(Saved data entries)
- Opening Delimiter -

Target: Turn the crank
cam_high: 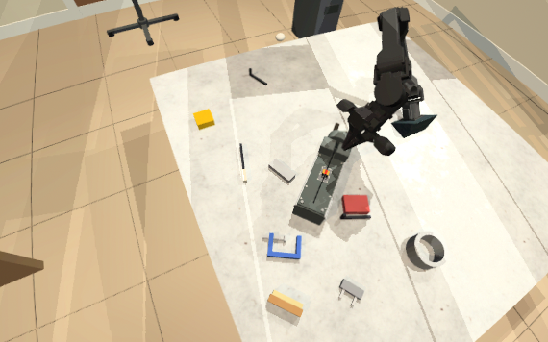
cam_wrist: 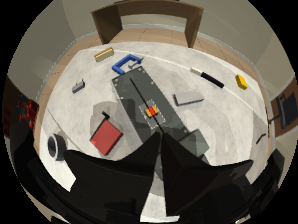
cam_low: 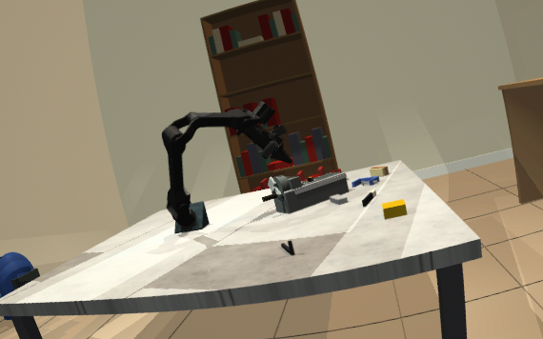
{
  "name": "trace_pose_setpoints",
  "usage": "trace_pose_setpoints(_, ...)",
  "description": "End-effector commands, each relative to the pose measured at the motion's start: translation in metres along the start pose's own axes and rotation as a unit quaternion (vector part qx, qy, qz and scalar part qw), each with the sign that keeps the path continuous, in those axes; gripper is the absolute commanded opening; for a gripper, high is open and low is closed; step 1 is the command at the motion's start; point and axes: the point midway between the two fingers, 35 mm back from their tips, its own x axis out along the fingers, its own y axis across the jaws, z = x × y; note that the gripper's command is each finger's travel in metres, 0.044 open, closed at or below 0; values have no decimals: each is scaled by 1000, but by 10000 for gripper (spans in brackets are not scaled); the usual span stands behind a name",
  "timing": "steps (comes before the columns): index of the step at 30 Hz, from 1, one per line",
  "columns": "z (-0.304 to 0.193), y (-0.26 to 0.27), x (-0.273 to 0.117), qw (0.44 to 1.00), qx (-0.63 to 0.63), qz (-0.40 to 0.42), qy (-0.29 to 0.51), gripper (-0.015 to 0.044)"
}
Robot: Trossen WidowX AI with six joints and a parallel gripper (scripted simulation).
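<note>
And the fingers of the gripper [cam_high: 345,148] [cam_low: 291,162] [cam_wrist: 161,134] are closed, nothing between them, poised over the machine's [cam_high: 310,194] [cam_low: 315,194] [cam_wrist: 131,92] crank end! The machine sits inward from the counter's [cam_high: 513,269] [cam_low: 161,307] [cam_wrist: 57,107] edges, its handle [cam_high: 336,127] [cam_low: 270,197] pointing towards the top edge in the top view. Looks like we're at the approach: handle free, red pointer [cam_high: 325,172] [cam_wrist: 152,112] mid-slide, exact alignment impossible to call. Next, I'd say: open, come down beside the handle, grip, turn gently.
</note>
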Motion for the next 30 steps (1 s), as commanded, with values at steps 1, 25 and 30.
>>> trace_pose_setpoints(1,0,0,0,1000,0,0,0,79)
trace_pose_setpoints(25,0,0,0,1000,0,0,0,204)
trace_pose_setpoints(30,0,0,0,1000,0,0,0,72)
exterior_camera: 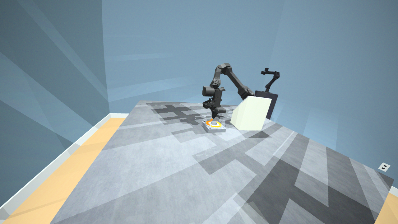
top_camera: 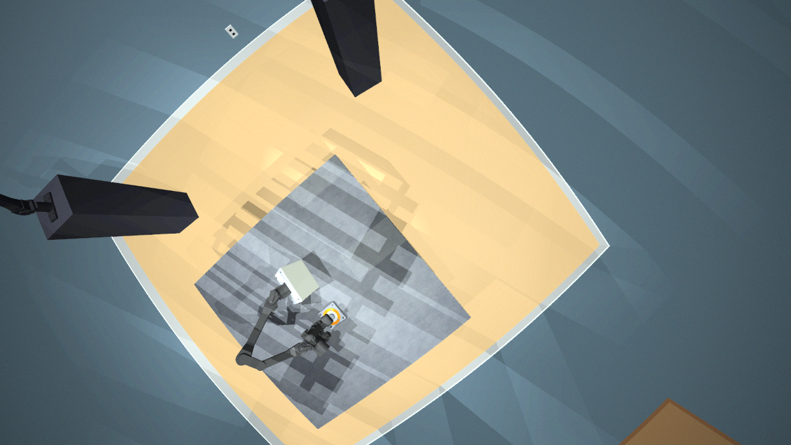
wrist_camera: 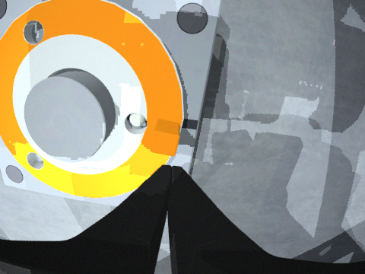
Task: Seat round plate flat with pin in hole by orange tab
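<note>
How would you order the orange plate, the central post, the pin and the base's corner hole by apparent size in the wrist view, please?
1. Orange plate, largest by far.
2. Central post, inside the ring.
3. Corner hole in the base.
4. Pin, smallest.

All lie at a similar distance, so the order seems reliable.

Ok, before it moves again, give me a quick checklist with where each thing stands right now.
1. Gripper shut and holding nothing: ok.
2. Plate seated around the post: ok.
3. Pin inside the hole beside the tab: ok, the wrist view shows a shiny pin head in that hole.
4. Plate lying flat on the base: cannot tell, no view shows the edge gap clearly.
5. Fingertips off the plate: cannot tell, they meet the plate's rim in the wrist view.
</note>
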Available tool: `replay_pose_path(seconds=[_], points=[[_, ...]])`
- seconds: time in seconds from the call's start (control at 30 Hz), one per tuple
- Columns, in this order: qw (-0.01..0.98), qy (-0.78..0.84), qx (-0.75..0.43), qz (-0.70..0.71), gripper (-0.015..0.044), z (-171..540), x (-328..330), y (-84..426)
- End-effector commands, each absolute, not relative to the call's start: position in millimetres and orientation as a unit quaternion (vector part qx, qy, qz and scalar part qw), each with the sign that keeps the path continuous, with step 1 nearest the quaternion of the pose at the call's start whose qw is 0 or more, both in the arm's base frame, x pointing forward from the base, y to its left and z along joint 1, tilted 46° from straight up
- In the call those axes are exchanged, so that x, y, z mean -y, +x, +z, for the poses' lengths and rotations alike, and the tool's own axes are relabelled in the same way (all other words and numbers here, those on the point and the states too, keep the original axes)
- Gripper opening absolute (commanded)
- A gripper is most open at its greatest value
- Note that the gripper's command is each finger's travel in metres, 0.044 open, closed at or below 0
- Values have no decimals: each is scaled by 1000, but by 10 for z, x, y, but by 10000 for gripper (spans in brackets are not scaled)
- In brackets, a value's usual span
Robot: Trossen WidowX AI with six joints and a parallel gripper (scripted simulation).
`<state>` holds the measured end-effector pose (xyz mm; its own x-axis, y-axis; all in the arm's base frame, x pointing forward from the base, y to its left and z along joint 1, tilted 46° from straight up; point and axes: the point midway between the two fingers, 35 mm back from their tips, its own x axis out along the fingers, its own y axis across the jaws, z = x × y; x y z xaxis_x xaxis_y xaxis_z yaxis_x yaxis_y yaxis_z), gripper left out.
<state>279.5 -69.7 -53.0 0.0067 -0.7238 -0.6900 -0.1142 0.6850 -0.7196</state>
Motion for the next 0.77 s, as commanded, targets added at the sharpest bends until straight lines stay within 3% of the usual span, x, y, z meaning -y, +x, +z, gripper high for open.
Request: replay_pose_path(seconds=[0.0,0.73], points=[[642,-314,-657,-240,0,-418,570,2831],[637,-319,-659,-239,0,-318,467,2758]])
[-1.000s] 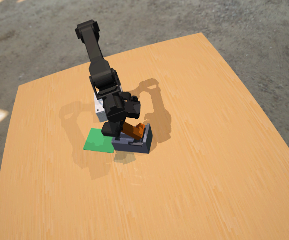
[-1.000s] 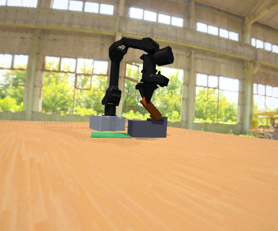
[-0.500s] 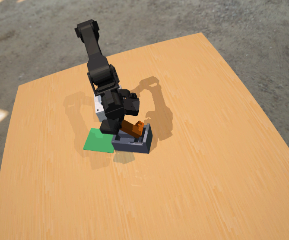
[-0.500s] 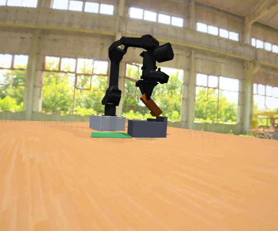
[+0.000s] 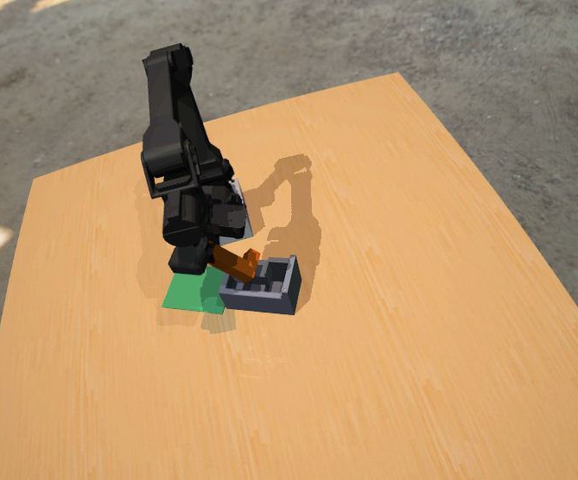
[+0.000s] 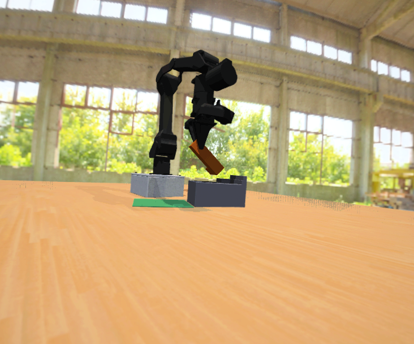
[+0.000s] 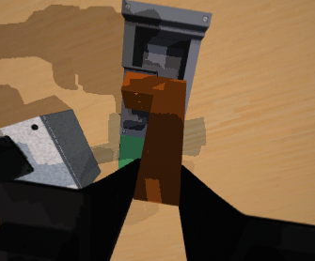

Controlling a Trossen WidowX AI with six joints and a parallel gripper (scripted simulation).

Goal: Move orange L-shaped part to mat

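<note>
The orange L-shaped part [image 5: 232,262] [image 6: 208,159] [image 7: 165,127] is held clear above the grey tray [image 5: 258,303] [image 6: 218,193] [image 7: 166,20]. It slopes steeply, with its straight end up in the fingers and its L-shaped end low, toward the tray. My gripper [image 6: 200,146] [image 7: 159,166] is shut on the straight end; in the top view the arm hides the fingertips. The tray's pocket shows empty below the part. The green mat [image 5: 186,293] [image 6: 155,203] [image 7: 130,149] lies flat against the tray's near-base side, partly in shadow, with nothing seen on it.
The arm's grey base block [image 5: 245,235] [image 6: 163,186] [image 7: 72,145] stands behind the mat and tray. The tray has a raised wall [image 5: 293,273] [image 6: 239,180] at the end away from the mat. All stand on a wooden table [image 5: 330,387] [image 6: 199,258].
</note>
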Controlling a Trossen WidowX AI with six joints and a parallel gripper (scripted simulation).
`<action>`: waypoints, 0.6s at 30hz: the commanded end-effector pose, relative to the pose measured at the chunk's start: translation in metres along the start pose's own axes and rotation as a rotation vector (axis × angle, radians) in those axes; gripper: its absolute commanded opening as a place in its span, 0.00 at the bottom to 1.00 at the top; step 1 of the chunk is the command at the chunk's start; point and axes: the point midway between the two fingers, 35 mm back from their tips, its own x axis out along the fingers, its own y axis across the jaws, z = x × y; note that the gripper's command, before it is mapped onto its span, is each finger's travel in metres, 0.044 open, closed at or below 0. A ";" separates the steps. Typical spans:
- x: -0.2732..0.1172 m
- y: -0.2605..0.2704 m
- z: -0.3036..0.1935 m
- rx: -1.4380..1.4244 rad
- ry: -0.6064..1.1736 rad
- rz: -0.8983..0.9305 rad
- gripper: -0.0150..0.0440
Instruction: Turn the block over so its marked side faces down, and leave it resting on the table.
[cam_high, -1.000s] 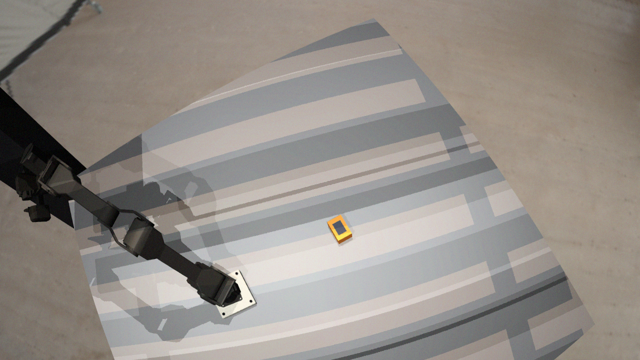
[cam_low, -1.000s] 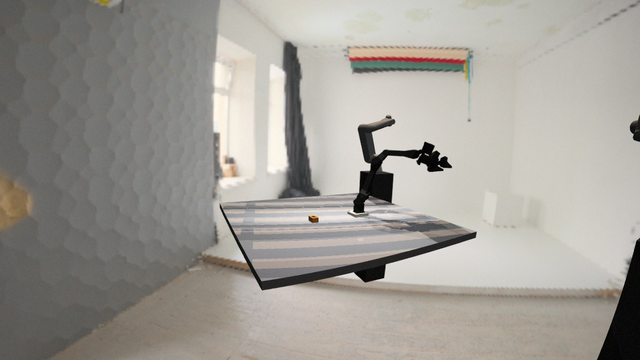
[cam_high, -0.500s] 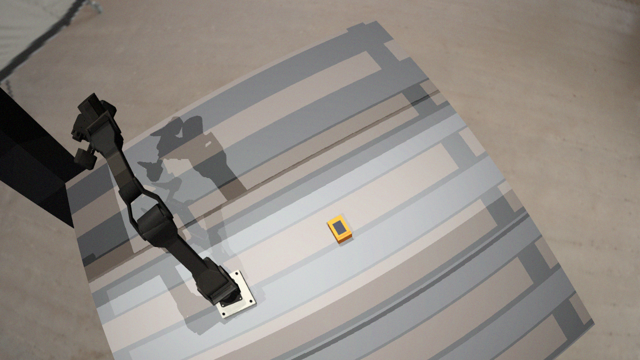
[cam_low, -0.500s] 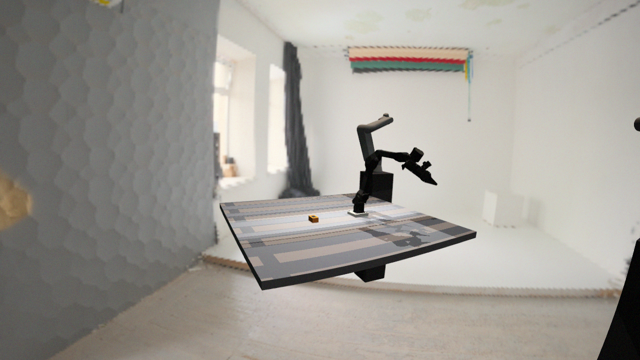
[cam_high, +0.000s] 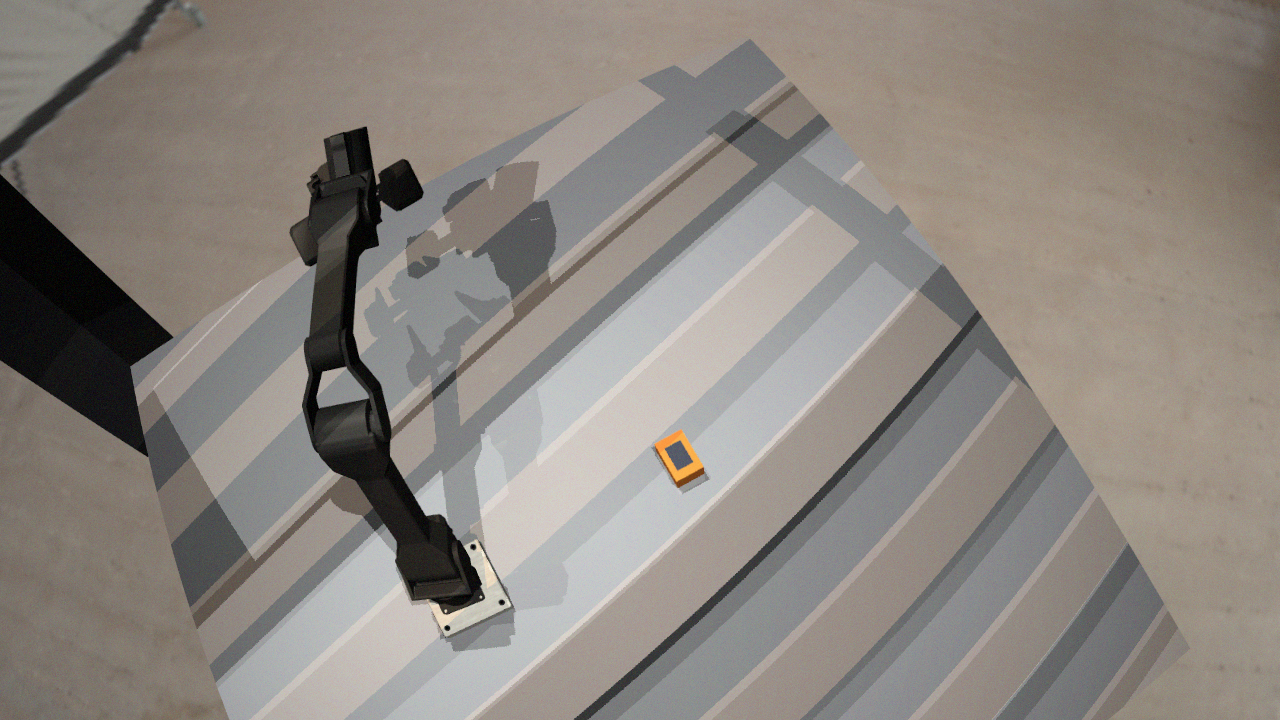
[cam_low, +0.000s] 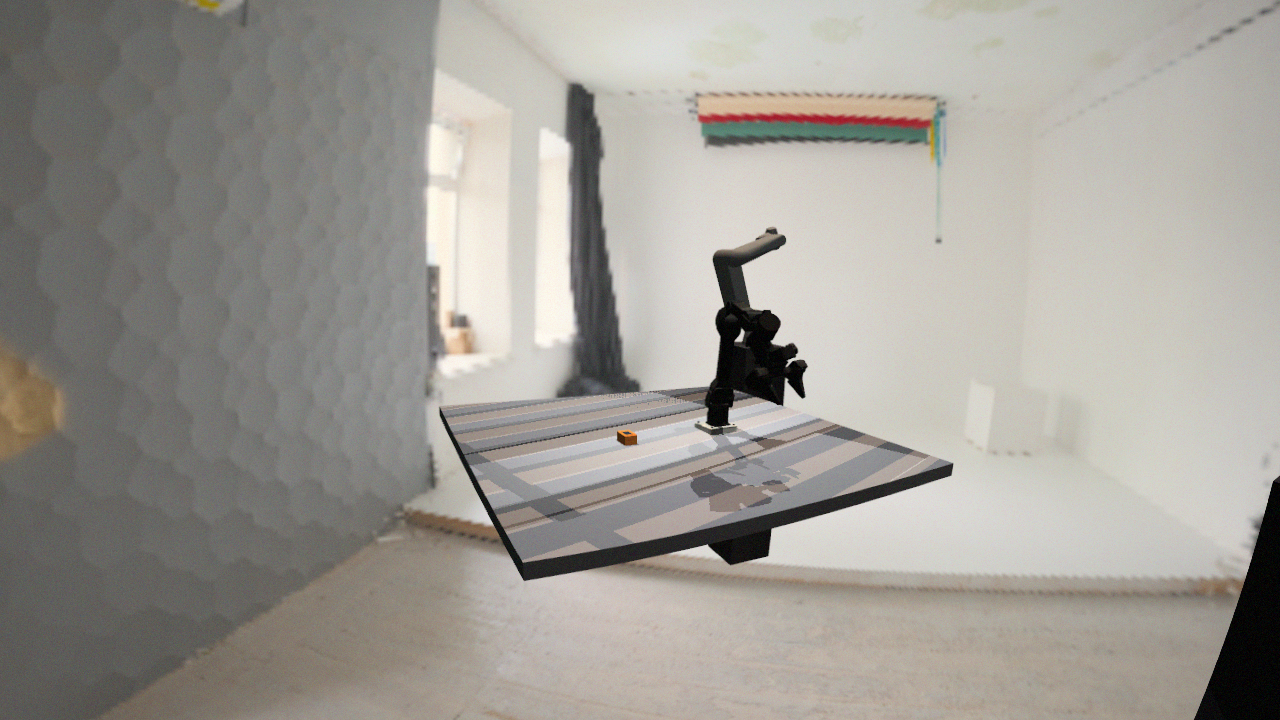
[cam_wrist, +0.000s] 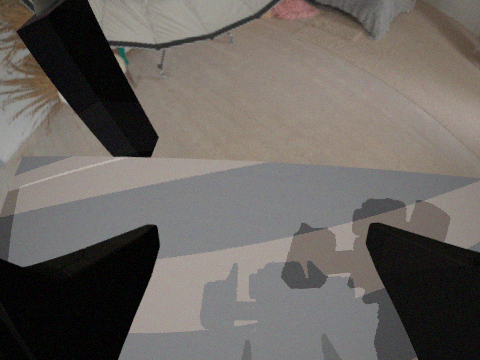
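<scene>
The orange block (cam_high: 680, 457) (cam_low: 626, 437) lies flat on the striped table (cam_high: 805, 313) (cam_low: 572, 501). A dark rectangle, its marked side, faces up. My gripper (cam_wrist: 267, 238) is open and empty, with its two black fingers wide apart in the wrist view. It hangs above the table near an edge, well away from the block and on the upper left of it in the top view. The block is not in the wrist view.
The white base plate (cam_high: 492, 598) (cam_low: 716, 428) of my arm sits on the table. A black pillar (cam_high: 71, 313) (cam_wrist: 90, 75) stands beyond the table edge near the arm. Shadows of the arm fall across the table.
</scene>
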 end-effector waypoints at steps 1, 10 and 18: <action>-0.017 -0.054 -0.031 0.154 0.054 -0.101 1.00; -0.077 -0.162 -0.139 0.559 0.208 -0.336 1.00; -0.150 -0.212 -0.253 0.953 0.338 -0.519 1.00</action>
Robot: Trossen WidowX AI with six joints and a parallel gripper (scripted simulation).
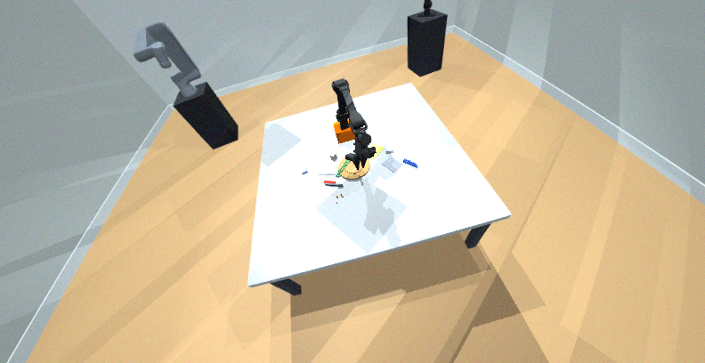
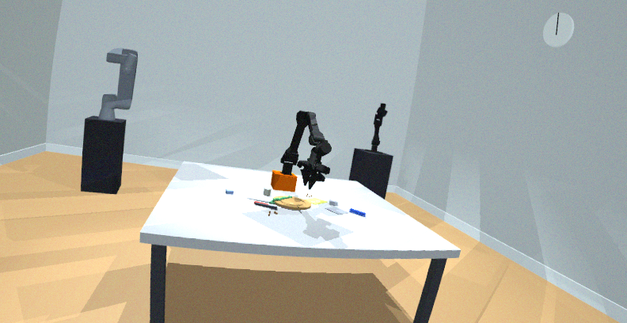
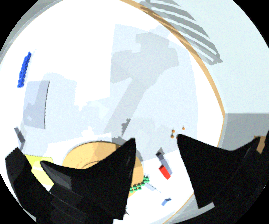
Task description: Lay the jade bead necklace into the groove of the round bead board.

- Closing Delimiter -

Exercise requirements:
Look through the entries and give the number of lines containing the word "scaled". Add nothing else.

Exercise output:
2